Они были на Эксетерской дороге, когда небо сильно нахмурилось. Воздух стал сырым, тяжелым, как обычно перед дождем. Путешественники пустили лошадей в галоп, но почти сразу лошадь Сина потеряла подкову и начала хромать. Он разразился проклятиями на всех знакомых языках сразу.
— Придется вести ее в поводу к ближайшей деревне, — сказал он, отведя душу. — Я вижу за деревьями церковный шпиль. Будем надеяться, что там есть и кузница.
Тем временем пошел противный моросящий дождь. Пришлось надвинуть капюшоны плащей.
— Про Мейденхед пока забудьте, — раздраженно сказал Син на ходу. — Слышите, где-то уже гремит. Пока переждем грозу, стемнеет. А впрочем, все к лучшему: в этом захолустье нас никто не станет искать. Лучше переночевать по-человечески, чем насквозь промокнуть по дороге в Мейденхед, где нас только и ждут.
Его удивило молчание, и он спросил, в чем дело.
— Я обдумываю ваши слова, — буркнула она, с ужасом предвидя еще одну ночь наедине.
Деревня называлась Ист-Грин. Единственный постоялый двор носил громкое название «Ангел», хотя состоял из пары стойл и незатейливого зданьица харчевни.
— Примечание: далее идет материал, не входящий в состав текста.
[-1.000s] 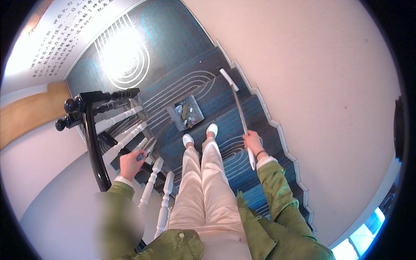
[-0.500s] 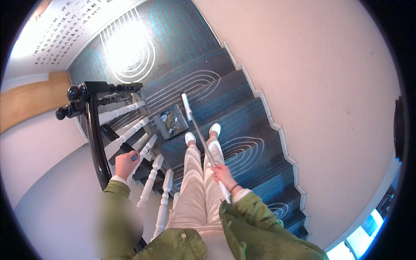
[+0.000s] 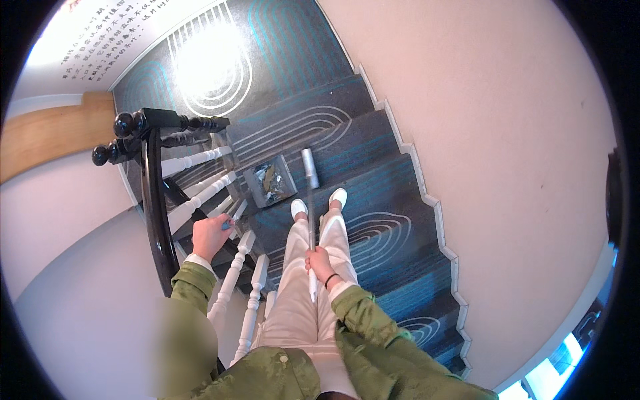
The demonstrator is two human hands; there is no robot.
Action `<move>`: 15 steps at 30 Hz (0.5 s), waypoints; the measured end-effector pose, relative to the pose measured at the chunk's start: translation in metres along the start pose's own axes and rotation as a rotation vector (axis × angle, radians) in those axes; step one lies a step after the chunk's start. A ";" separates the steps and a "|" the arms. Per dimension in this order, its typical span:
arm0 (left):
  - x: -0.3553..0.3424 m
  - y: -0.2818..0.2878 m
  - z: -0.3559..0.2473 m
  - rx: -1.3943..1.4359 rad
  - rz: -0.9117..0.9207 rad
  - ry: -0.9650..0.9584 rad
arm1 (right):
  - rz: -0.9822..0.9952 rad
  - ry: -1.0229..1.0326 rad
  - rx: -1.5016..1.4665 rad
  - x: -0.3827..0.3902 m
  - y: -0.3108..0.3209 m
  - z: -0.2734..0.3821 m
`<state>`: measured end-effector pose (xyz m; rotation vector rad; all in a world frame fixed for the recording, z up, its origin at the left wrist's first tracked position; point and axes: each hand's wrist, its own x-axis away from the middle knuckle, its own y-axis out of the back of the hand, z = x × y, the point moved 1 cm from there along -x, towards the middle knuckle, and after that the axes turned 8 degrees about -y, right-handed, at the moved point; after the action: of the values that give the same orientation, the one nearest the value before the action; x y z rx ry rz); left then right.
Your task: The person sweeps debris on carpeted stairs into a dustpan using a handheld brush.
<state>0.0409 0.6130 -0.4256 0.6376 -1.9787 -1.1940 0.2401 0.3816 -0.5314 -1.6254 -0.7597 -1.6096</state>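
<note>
My left hand [image 3: 210,237] is closed by the white balusters on something small and grey-blue [image 3: 227,225] that I cannot make out clearly. My right hand [image 3: 320,267] grips a thin metal pole [image 3: 311,227] with a white lower grip, over my legs. At the pole's far end a pale, narrow cylindrical head [image 3: 308,160] rests on the stair beside a grey dustpan [image 3: 287,177], which holds brown and light-coloured litter [image 3: 272,179]. Both lie just beyond my white shoes [image 3: 337,199].
Dark carpeted steps [image 3: 380,173] with curved patterns descend from a landing [image 3: 287,53]. A black handrail [image 3: 157,220] and white balusters [image 3: 230,280] run on the left; a pale wall [image 3: 507,153] with a stepped skirting [image 3: 433,213] is on the right.
My right hand has brought the pole leftward and more upright, so its head moved from the right-hand steps to beside the dustpan. My left hand shifted slightly, staying closed.
</note>
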 end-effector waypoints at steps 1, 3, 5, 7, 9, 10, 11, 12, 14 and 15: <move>-0.005 -0.001 -0.008 0.008 0.007 -0.015 | 0.071 -0.004 -0.020 0.021 0.012 0.014; -0.014 0.002 -0.014 0.002 0.017 -0.037 | 0.236 -0.007 -0.058 0.045 0.045 0.035; -0.014 0.003 -0.013 -0.014 0.014 -0.033 | 0.171 -0.064 0.039 0.074 0.072 0.056; -0.010 0.003 -0.011 -0.018 0.017 -0.022 | -0.023 0.116 0.224 0.070 0.099 0.064; -0.006 0.003 -0.007 -0.007 0.023 -0.010 | -0.188 0.209 0.354 0.054 0.126 0.085; -0.006 0.004 -0.006 0.004 0.019 -0.010 | -0.322 0.327 0.524 0.037 0.144 0.097; -0.006 0.005 -0.007 0.016 0.018 -0.011 | -0.459 0.443 0.693 0.020 0.155 0.110; -0.003 0.004 -0.007 0.024 0.021 -0.006 | -0.466 0.393 0.631 0.012 0.154 0.130; -0.014 0.010 -0.016 0.011 0.036 -0.031 | -0.511 0.486 0.738 -0.021 0.177 0.151; -0.016 0.007 -0.017 0.007 0.053 -0.035 | -0.489 0.586 0.976 -0.039 0.176 0.142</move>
<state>0.0636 0.6185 -0.4195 0.5673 -2.0174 -1.1740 0.4631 0.4000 -0.5796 -0.2656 -1.3712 -1.5077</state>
Внутри было битком набито: очевидно, это было любимое место отдыха селян. Добродушный хозяин заверил, что комнаты имеются, а кузница есть дальше по улице. Он даже кликнул конюха, приятно удивив этим Сина, который совсем не рассчитывал на такую роскошь.
Никто из собравшихся не выглядел ищейкой, зато на двери красовалось объявление о розыске, на сей раз даже с портретом Верити, если можно так назвать набросок углем, сделанный с дагерротипа времен замужества. Хотя сходство было неоспоримым, Честити усомнилась в том, что кто-нибудь узнает в теперешней Верити эту леди в бальном платье и бриллиантах, с высокой сложной прической. Сестра могла бы встать у двери «Ангела» без опасения привлечь к себе внимание.
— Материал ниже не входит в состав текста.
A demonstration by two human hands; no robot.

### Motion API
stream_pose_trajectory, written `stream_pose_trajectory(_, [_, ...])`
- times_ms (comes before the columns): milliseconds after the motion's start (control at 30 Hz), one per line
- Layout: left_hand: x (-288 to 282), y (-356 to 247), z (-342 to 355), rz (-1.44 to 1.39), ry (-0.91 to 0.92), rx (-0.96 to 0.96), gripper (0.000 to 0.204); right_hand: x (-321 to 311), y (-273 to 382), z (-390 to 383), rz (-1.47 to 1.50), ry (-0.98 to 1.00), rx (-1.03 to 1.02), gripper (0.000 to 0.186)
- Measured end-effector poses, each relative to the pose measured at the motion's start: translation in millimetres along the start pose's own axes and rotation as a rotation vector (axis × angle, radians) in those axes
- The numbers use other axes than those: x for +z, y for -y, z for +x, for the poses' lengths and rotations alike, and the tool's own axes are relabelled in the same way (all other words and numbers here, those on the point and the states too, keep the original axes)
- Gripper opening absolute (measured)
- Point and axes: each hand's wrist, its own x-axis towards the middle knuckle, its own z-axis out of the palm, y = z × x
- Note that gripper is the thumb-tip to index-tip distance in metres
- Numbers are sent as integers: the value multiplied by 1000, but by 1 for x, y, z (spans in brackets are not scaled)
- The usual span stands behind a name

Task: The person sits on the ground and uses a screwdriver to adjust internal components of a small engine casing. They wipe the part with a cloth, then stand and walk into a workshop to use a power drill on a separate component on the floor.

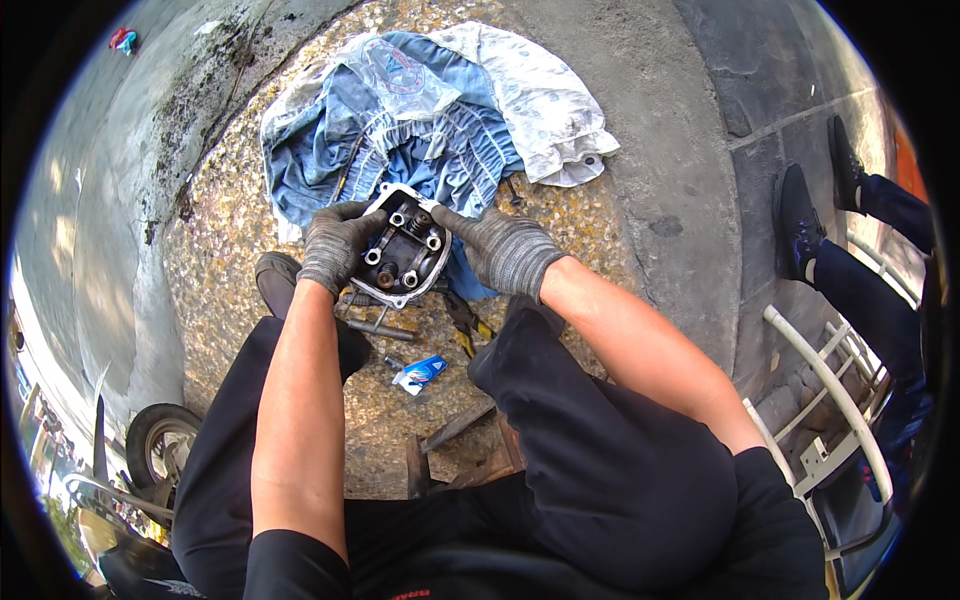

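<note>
Between my two hands I hold an engine cylinder head (432, 262), its open side with round bosses and dark oily recesses facing up. My left hand (335, 243), in a grey knitted glove, grips its left edge with the thumb along the rim. Gloved the same way, my right hand (508, 250) closes on the upper right edge; its thumb rests on the rim and its other fingers are partly hidden. Beyond the part lie a blue denim garment (345, 120) and a white spotted cloth (545, 105).
Close below the part are yellow-handled pliers (468, 328), a metal T-shaped tool (385, 330) and a blue-and-white packet (420, 375). A wooden stool (462, 455) shows between my legs. At right are another person's shoe (795, 220) and a pale metal frame (820, 365); a wheel (150, 440) stands lower left.
</note>
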Motion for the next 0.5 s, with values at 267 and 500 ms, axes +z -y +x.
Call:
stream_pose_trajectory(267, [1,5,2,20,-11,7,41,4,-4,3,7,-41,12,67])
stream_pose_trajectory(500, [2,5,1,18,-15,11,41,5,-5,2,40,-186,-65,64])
Син был с этим вполне согласен — он лукаво подмигнул. Честити с облегчением подмигнула в ответ. Все как будто шло к лучшему, да и хозяин сказал «комнаты», а не «комната».
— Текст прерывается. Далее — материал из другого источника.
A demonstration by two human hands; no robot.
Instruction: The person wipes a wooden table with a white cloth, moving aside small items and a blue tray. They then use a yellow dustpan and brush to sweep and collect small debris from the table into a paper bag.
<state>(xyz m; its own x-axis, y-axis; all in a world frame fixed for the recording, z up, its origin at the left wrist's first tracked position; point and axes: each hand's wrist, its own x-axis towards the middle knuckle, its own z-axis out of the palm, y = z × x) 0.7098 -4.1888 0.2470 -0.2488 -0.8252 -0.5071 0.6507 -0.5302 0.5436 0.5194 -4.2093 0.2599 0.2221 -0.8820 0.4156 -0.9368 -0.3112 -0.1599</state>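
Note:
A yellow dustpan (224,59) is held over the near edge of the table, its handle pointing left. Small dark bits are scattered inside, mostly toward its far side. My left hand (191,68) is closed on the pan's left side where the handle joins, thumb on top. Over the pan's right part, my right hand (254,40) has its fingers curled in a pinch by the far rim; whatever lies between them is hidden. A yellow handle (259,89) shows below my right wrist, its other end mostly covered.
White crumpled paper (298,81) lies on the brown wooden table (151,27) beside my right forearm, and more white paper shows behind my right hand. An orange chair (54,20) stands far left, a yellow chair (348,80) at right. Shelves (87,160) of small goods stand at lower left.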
— Син Маллорен, живой и здоровый! — взревели с порога обеденного зала. — А я уж думал, ты угас, как свечка!
Это был офицер, уже изрядно под парами. Румяный и голубоглазый, как дитя, он был похож на кряжистый дуб. Когда Син исчез в его объятиях, Честити беззвучно ахнула, уверенная, что он будет раздавлен в лепешку.
— Грешем! Каким ветром тебя сюда занесло?
— Счастливым! — провозгласил тот. — Хозяин, комнаты не нужны! Я забираю капитана Маллорена в Руд-Хаус.
— Твое поместье?
— Не мое, а Хедера. — Грешем обнял Сина за плечи и повлек в зал, проревев через плечо:
— Хозяин, еще пунша, да поживее!
Ничего не оставалось, как последовать за ними, что Честити и сделала не без раздражения. Судя по всему, Син Маллорен был горячо любим не только ею, но и всей Англией.
Друзья офицеры уселись поближе к огню и быстро прикончили остаток пунша. На Честити они смотрели как на пустое место. Впрочем, здесь каждый был занят делом: завсегдатаи, коротко оглядев вновь прибывших, вернулись к своим кружкам, сплетням и домино. Ритмичный перестук настраивал на безмятежный лад.
Хозяин внес истекающий пеной, дымящийся парком кувшин, размеры которого повергли Честити в испуг. Неужто офицер Грешем уже опустошил один такой? Судя по запаху, пунш состоял в основном из рома и бренди. Им всем грозит провести ночь под столом, в стельку пьяными!
Грешем, однако, не выказывал особых признаков опьянения, и его бдительность ничуть не притупилась.
— Твой? — спросил он Сина, указав полным стаканом на Честити, и добавил, не дожидаясь ответа. — Пьет?
— А кто не пьет? — философски ответствовал тот, разваливаясь на стуле, как у себя дома. — Наливай, но смотри не переборщи — у него еще молоко на губах не обсохло.
Напиток и в самом деле был крепким и вкусным. Очень скоро Честити почувствовала себя непринужденнее и махнула рукой на свои и чужие проблемы. Ею владело приятное чувство принадлежности к общему кругу, словно это был обычный вечер повседневной жизни, вечер среди друзей.